Aristocratic comedy, 1660–1680


The drama of the 1660s and 1670s was vitalised by the competition between the two patent companies created at the Restoration, and by the personal interest of Charles II, while comic playwrights arose to the demand for new plays. They stole freely from the contemporary French and Spanish stage, from English Jacobean and Caroline plays, and even from Greek and Roman classical comedies, combining the looted plotlines in adventurous ways. Resulting differences of tone in a single play were appreciated rather than frowned on: audiences prized "variety" within as well as between plays. Early Restoration audiences had little enthusiasm for structurally simple, well-shaped comedies such as those of Molière. They demanded bustling, crowded multi-plot action and fast pace. Even a splash of high heroic drama might be thrown in to enrich the comedy mix, as in George Etherege's Love in a Tub (1664), which has one heroic verse "conflict between love and friendship" plot, one urbane wit comedy plot, and one burlesque pantsing plot. (See illustration, top right.) Such incongruities contributed to the low esteem held by Restoration comedy in the 18th, 19th and early 20th centuries, whereas today such total theatre experience is again valued on the stage and by postmodern academic critics.
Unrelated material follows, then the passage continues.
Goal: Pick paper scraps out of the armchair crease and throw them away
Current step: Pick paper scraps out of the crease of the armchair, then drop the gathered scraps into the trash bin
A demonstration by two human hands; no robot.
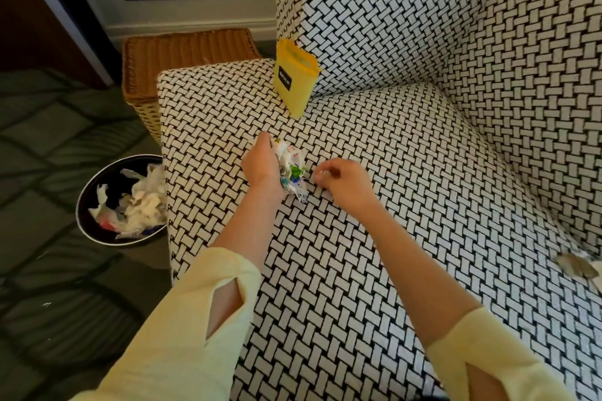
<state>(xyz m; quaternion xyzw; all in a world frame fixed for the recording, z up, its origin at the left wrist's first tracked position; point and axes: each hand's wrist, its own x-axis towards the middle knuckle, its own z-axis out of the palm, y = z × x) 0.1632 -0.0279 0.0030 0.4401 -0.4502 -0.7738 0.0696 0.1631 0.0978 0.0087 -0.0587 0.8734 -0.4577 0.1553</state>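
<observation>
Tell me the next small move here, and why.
Probably tuck the bit that the right hand seems to pinch into the wad of paper scraps gripped by the left hand. The hands are nearly touching. The bin sits on the floor past the armrest, so one carry could then empty both.

We look steeply down from head height, close over the armchair seat, with the waste bin at our left edge.
</observation>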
The unsentimental or "hard" comedies of John Dryden, William Wycherley, and George Etherege reflected the atmosphere at Court. They celebrated with frankness an aristocratic macho lifestyle of unremitting sexual intrigue and conquest. The Earl of Rochester, a real-life Restoration rake, courtier and poet, is flatteringly portrayed in Etherege's The Man of Mode (1676) as a riotous, witty, intellectual, sexually irresistible aristocrat, a template for posterity's idea of the glamorous Restoration rake (actually never a very common character in Restoration comedy). Wycherley's The Plain Dealer (1676), a variation on the theme of Molière's Le Misanthrope, was highly regarded for uncompromising satire and earned Wycherley the appellation "Plain Dealer" Wycherley or "Manly" Wycherley, after the play's main character Manly. The single play that does most to support the charge of obscenity levelled then and now at Restoration comedy is probably Wycherley's The Country Wife (1675).
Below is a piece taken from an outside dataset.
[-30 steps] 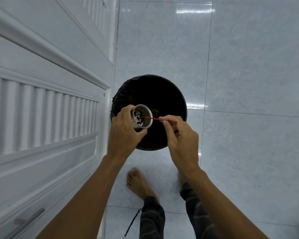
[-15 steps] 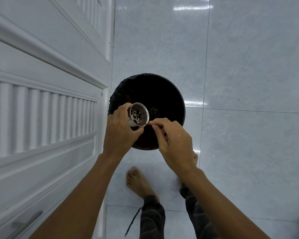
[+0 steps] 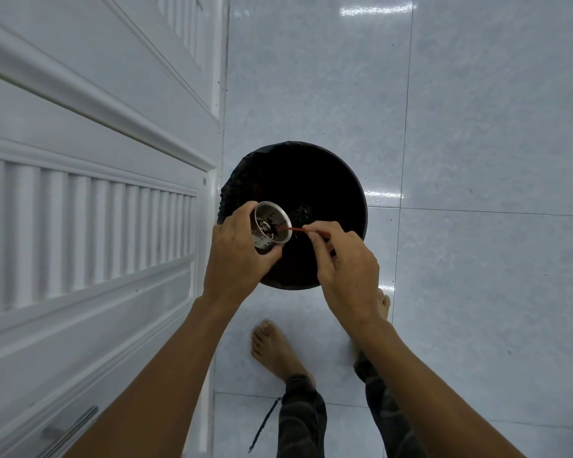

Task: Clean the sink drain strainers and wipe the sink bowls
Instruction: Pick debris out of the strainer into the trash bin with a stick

William Wycherley, The Country Wife: "O Lord, I'll have some china too. Good Master Horner, don't think to give other people china, and me none. Come in with me too."

Example. William Wycherley, The Country Wife (1675)


The Country Wife has three interlinked but distinct plots, which each project sharply different moods:

1. Horner's impotence trick provides the main plot and the organising principle. The upper-class rake Horner mounts a campaign to seduce as many respectable ladies as possible, first spreading a false rumour of his own impotence, so as to be allowed where no other men might go. The trick is a great success and Horner has sex with many married ladies of virtuous reputation, whose husbands are happy to leave them alone with him. In the famously outrageous "China scene", sexual intercourse is assumed to take place repeatedly just off stage, where Horner and his mistresses carry on a sustained double entendre dialogue purportedly about Horner's china collection. The Country Wife is driven by a succession of near-discoveries of the truth about Horner's sexual prowess (and so the truth about the respectable ladies), from which he extricates himself by quick thinking and luck. Horner never reforms, but keeps his secret to the end and is seen to go on merrily reaping the fruits of his planted misinformation past the last act and beyond.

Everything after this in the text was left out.